Cheapest: Harbor freight's "Storm Cat" $129, 2-stroke, 700W, 91 dB, 63cc, 38.2
lbs, 18.3 W / lb, 1818 Wh / Gal.

Best power / weight, most efficient: Honda "EU2000i" $1000, 4-stroke, 1600W,
53 dB, 98cc, 46 lbs, 35 W / lb, 6737 Wh / Gal.

Quietest: Honda "EU3000is" $2000, 4-stroke, 2800W, 49 dB, 196cc, 134 lbs, 20 W
/ lb, 5939 Wg / Gal.

Lightest: Honda "EU1000i" $800, 4-strike, 900W, 53 dB, 50cc, 29 lbs, 31 W /
lb, 5700 Wh / Gal.

(there are ~33440 Watt-hours of energy available in a gallon of gasoline).

The most recent innovation seems to be the inverter/generator.

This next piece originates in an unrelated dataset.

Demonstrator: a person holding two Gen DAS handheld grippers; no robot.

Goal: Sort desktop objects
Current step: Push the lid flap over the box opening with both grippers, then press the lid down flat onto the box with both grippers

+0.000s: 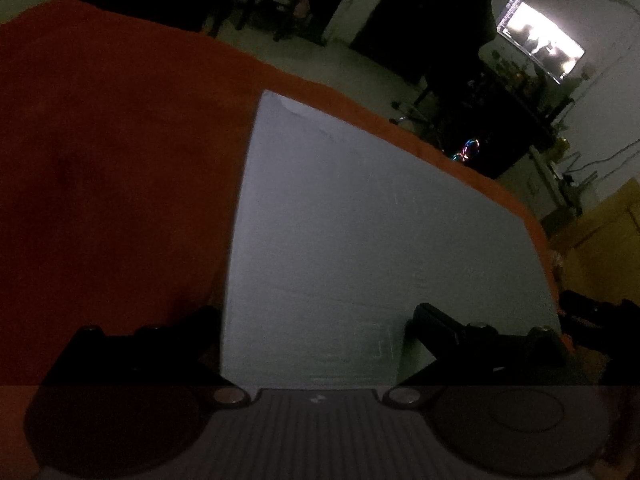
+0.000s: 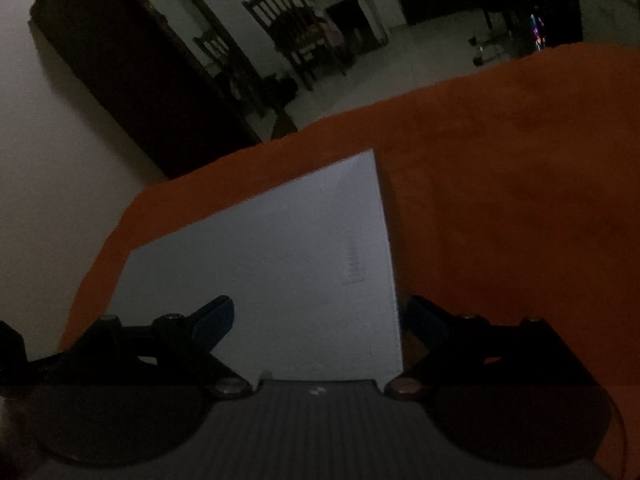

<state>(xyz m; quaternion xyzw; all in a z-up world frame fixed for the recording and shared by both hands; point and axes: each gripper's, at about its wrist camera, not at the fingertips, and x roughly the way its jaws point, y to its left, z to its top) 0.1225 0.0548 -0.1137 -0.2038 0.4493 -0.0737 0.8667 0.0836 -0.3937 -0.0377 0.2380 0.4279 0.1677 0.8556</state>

It means that
the engine does not have to run at any specific speed to get 60 Hz, so it can
be run slow to make it quiet. Perhaps an extension to this could be the
generator equivalent of a "hybrid"\- supply power from a battery to cover
surges, but use the engine to supply the average usage.

It will be interesting if any recent work on engine design ends up in small
generators. For example, there is the OPOC engine from the Bill Gates backed
startup [http://ecomotors.com](http://ecomotors.com)

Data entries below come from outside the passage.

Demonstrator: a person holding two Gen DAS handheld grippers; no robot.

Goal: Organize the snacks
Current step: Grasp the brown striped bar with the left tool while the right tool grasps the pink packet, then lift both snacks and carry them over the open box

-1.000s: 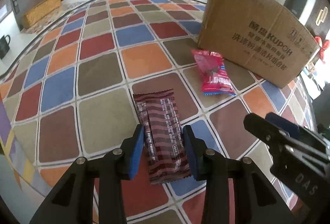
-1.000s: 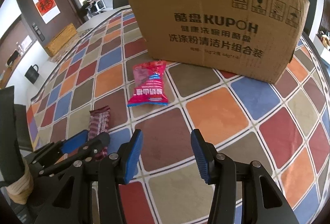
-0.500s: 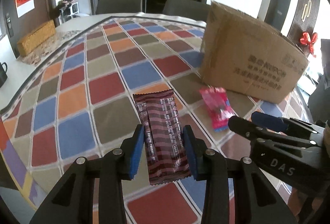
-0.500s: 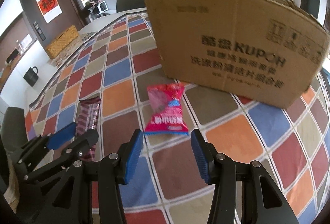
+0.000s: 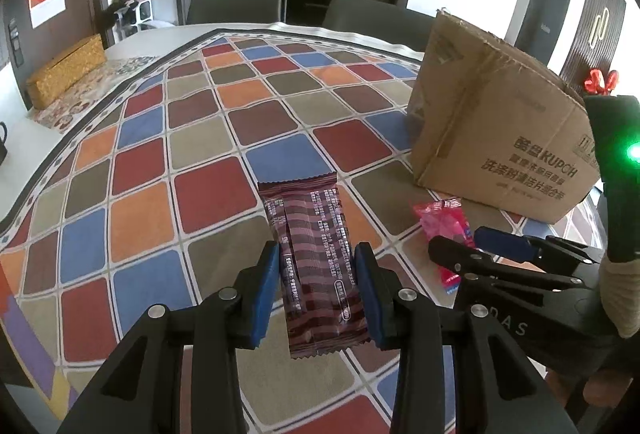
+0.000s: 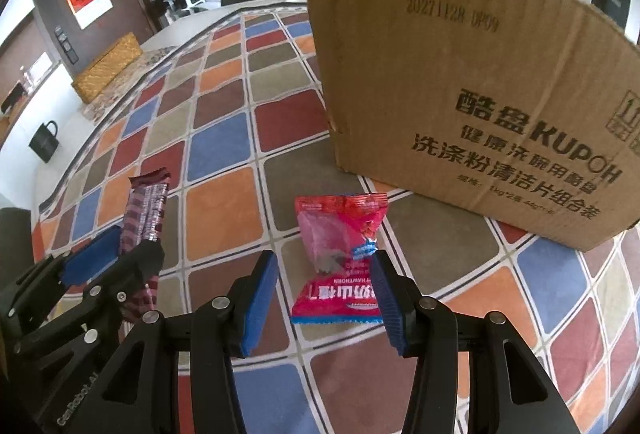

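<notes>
Two snacks sit outside the cardboard box [image 6: 460,82], whose inside is hidden. Left gripper [image 5: 316,286] pinches the striped maroon wafer packet [image 5: 316,266], now lifted off the checkered tablecloth [image 5: 208,138]; right gripper [image 6: 324,294], jaws spread, has advanced around the red hawthorn candy packet [image 6: 340,254].

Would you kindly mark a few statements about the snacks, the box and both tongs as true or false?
1. The left tongs hold the brown striped snack bar. True.
2. The right tongs are clamped shut on the red candy packet. False: they are open, with the packet lying on the tablecloth between their fingers.
3. The cardboard box stands behind the red packet. True.
4. The red packet lies inside the box. False: it lies on the cloth in front of it.
</notes>
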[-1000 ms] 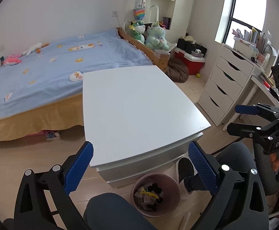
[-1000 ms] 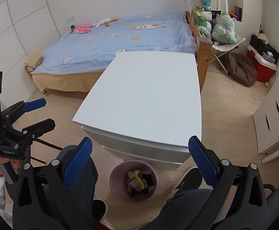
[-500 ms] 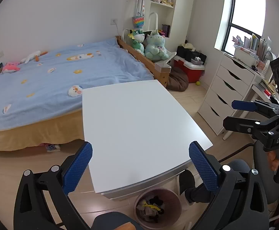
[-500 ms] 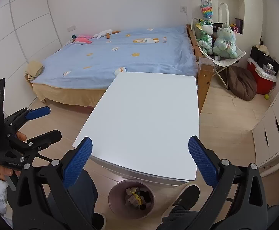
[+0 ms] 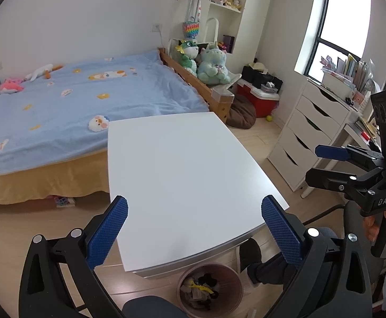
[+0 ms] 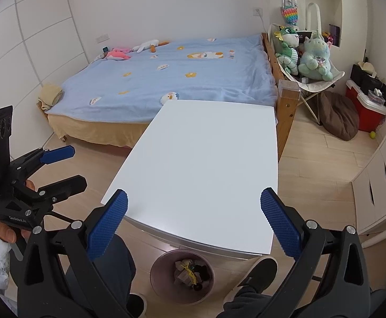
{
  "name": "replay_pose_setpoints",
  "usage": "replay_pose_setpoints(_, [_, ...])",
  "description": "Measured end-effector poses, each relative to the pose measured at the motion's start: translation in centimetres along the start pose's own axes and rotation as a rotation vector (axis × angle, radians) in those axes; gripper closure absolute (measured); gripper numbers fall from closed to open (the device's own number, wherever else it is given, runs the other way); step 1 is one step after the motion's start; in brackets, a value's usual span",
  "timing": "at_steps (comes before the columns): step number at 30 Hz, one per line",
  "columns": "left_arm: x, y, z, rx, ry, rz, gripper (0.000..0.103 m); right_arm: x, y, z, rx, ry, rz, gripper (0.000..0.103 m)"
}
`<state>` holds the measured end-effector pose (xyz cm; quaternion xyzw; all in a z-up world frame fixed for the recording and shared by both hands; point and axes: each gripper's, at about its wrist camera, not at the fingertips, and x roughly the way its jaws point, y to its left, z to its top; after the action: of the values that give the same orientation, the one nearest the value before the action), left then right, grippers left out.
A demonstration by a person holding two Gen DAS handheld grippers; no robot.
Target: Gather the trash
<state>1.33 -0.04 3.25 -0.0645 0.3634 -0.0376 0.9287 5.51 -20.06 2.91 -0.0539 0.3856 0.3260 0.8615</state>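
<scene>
A pink waste bin (image 5: 209,288) with trash in it stands on the floor under the near edge of a white table (image 5: 182,175); it also shows in the right wrist view (image 6: 182,275). My left gripper (image 5: 193,228) is open and empty above the table's near edge. My right gripper (image 6: 193,225) is open and empty, also above the near edge. Each gripper shows in the other's view: the right one (image 5: 325,164) at the right, the left one (image 6: 60,167) at the left. The table top (image 6: 203,169) is bare.
A bed with a blue blanket (image 5: 68,111) lies behind the table. White drawers (image 5: 306,137) stand at the right under a window. Plush toys (image 6: 304,55), a red cooler (image 6: 365,108) and a brown beanbag (image 6: 338,116) are at the back right. My legs and shoe (image 6: 256,270) are beside the bin.
Both grippers have risen and tilted up, so the table and bin sit lower in view and more of the room shows. Both stay open and empty.
</scene>
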Motion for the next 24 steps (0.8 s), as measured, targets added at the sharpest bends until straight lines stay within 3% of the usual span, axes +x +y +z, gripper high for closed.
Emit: replay_pose_setpoints(24, [-0.18,-0.12,0.08,0.002,-0.007,-0.002,0.006,0.18,0.16,0.05,-0.001,0.004,0.003,0.004])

You would think there would be more competition from micro-turbines, but I
don't think they scale down so well. There is this 2.6 kW "Dynajet" micro-
turbine:
[https://www.youtube.com/watch?v=wa8kS8EZWmQ](https://www.youtube.com/watch?v=wa8kS8EZWmQ)

Edit: also.. what ever happened with small fuel cells?
[http://www.forbes.com/sites/michaelkanellos/2013/01/31/why-a...](http://www.forbes.com/sites/michaelkanellos/2013/01/31/why-
are-portable-fuel-cells-such-a-flop/)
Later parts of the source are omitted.